Source material START

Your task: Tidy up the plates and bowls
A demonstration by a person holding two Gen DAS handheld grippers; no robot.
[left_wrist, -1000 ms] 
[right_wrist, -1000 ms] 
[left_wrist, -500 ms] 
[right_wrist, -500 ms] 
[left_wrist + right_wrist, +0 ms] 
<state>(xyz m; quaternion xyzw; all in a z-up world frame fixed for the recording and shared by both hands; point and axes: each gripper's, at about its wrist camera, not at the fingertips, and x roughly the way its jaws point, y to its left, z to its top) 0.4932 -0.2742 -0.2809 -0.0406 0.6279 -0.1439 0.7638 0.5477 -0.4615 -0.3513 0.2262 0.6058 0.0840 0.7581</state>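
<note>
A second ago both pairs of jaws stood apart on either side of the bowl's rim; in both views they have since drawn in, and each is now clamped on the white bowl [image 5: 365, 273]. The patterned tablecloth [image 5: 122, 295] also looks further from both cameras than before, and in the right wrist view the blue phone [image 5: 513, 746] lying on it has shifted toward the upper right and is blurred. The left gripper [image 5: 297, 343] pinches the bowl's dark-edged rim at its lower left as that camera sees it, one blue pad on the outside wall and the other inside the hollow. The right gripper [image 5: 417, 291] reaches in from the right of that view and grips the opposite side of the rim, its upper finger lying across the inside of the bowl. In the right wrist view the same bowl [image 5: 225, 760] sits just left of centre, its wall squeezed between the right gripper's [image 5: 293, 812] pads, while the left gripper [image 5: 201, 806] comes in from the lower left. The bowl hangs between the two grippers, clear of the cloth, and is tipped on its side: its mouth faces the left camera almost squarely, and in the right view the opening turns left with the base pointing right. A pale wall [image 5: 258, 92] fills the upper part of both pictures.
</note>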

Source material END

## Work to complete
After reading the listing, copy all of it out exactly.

## Response
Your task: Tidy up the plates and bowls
A demonstration by a person holding two Gen DAS handheld grippers; no robot.
[left_wrist, -1000 ms] 
[right_wrist, -1000 ms] 
[left_wrist, -500 ms] 
[right_wrist, -500 ms] 
[left_wrist + right_wrist, +0 ms] 
<state>(xyz m; quaternion xyzw; all in a z-up world frame fixed for the recording and shared by both hands; point and axes: each gripper's, at about its wrist camera, not at the fingertips, and x roughly the way its jaws point, y to its left, z to its top) 0.4932 -0.2742 -0.2809 -0.0406 0.6279 -0.1439 0.7638 0.5477 -0.4615 -0.3513 0.2262 0.6058 0.0840 0.7581</state>
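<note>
A second ago both pairs of jaws stood apart on either side of the bowl's rim; in both views they have since drawn in, and each is now clamped on the white bowl [image 5: 365, 273]. The patterned tablecloth [image 5: 122, 295] also looks further from both cameras than before, and in the right wrist view the blue phone [image 5: 513, 746] lying on it has shifted toward the upper right and is blurred. The left gripper [image 5: 297, 343] pinches the bowl's dark-edged rim at its lower left as that camera sees it, one blue pad on the outside wall and the other inside the hollow. The right gripper [image 5: 417, 291] reaches in from the right of that view and grips the opposite side of the rim, its upper finger lying across the inside of the bowl. In the right wrist view the same bowl [image 5: 225, 760] sits just left of centre, its wall squeezed between the right gripper's [image 5: 293, 812] pads, while the left gripper [image 5: 201, 806] comes in from the lower left. The bowl hangs between the two grippers, clear of the cloth, and is tipped on its side: its mouth faces the left camera almost squarely, and in the right view the opening turns left with the base pointing right. A pale wall [image 5: 258, 92] fills the upper part of both pictures.
</note>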

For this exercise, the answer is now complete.